Exercise guidelines for pregnant women in most countries recommend moderate intensity exercise.1 19 22 Therefore, in the intervention process, the heart rate of patients was measured using an exercise bracelet. Moderate exercise intensity was assessed using the subjective rating of perceived exertion (Borg Scale) combined with the readings from the exercise bracelet.1 19 22 Subjects are required to monitor heart rate during exercise, then ensure that the heart rate does not exceed 140 beats/min to maintain moderate intensity.19 In Borg Scale, women’s score of moderate intensity during exercise should reach 13–14, which corresponds to the perception of movement involving ‘a little exertion’.21 During the intervention process, the patients were observed for any adverse events such as dyspnea, premature rupture of membranes, vaginal bleeding and other uncomfortable symptoms; if such adverse events occurred, the patients were asked to stop exercising and received timely treatment from gynecologists and endocrinologists in the research team.
Routine nursing measures
Patients in both groups received the same routine nursing measures, including personalized dietary intervention, online education, and school courses for pregnant women. Dietitians and nurses for patients with diabetes developed individualized dietary intervention plans according to the blood glucose level, BMI, and other health conditions of the patients. The patients were simultaneously educated on blood glucose monitoring, weight control, maintenance of food diary, and other dietary aspects. The basic principles of the diet were in accordance with the nutritional guidelines of the American Diabetes Association:2 the diet consisted of 50% carbohydrates, 20% protein, and 30% fat and was divided between three main meals and three snacks per day. The research group members established an online public account for providing pregnancy-related knowledge and formed WeChat groups for both groups of patients.

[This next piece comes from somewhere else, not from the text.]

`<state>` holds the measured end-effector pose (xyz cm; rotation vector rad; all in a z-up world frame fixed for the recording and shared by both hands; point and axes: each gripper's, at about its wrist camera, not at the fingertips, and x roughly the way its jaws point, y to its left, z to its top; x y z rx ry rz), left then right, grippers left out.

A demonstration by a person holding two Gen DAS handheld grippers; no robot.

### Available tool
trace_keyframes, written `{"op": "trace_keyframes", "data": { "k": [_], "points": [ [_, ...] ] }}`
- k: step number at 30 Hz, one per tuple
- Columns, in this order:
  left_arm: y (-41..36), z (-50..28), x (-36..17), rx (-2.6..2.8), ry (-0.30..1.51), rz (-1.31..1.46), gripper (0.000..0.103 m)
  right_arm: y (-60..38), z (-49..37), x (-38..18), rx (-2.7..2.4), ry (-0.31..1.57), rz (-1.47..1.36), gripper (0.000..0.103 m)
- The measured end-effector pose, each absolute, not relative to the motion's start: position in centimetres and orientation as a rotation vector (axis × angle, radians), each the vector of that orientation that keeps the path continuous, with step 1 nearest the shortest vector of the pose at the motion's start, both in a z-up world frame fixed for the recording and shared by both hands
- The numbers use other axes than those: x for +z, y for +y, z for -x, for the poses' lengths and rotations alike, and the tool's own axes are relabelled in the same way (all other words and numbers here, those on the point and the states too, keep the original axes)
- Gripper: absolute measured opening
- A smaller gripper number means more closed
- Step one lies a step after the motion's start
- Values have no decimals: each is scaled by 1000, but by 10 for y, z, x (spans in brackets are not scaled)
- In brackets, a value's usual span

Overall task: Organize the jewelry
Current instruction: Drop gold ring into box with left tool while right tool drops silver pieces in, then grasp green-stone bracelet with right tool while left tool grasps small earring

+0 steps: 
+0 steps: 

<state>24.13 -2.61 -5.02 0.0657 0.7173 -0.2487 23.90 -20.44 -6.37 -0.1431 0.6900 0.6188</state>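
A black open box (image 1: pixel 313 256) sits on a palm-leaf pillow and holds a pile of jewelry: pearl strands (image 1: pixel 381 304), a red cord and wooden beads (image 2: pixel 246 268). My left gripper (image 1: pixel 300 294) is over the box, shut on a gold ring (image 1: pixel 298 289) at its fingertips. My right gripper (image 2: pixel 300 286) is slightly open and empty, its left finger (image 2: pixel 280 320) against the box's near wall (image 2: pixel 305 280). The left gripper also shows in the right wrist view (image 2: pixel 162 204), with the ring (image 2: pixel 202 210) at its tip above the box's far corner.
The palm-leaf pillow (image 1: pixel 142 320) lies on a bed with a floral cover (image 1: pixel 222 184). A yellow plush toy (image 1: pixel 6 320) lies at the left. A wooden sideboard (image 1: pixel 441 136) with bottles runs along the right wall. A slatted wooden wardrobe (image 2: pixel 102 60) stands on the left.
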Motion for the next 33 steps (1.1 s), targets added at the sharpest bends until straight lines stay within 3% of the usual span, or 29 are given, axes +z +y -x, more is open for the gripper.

Open school courses for pregnant women included scientific confinement, neonatal breast feeding, and other details related to pregnancy and childbirth.
The observation data of the patients during the study period were collected by the team members, the medical staff in the obstetric clinic, and the ward staff. The relevant personnel were trained before data collection, and the data collectors were blinded to the grouping and intervention of this study.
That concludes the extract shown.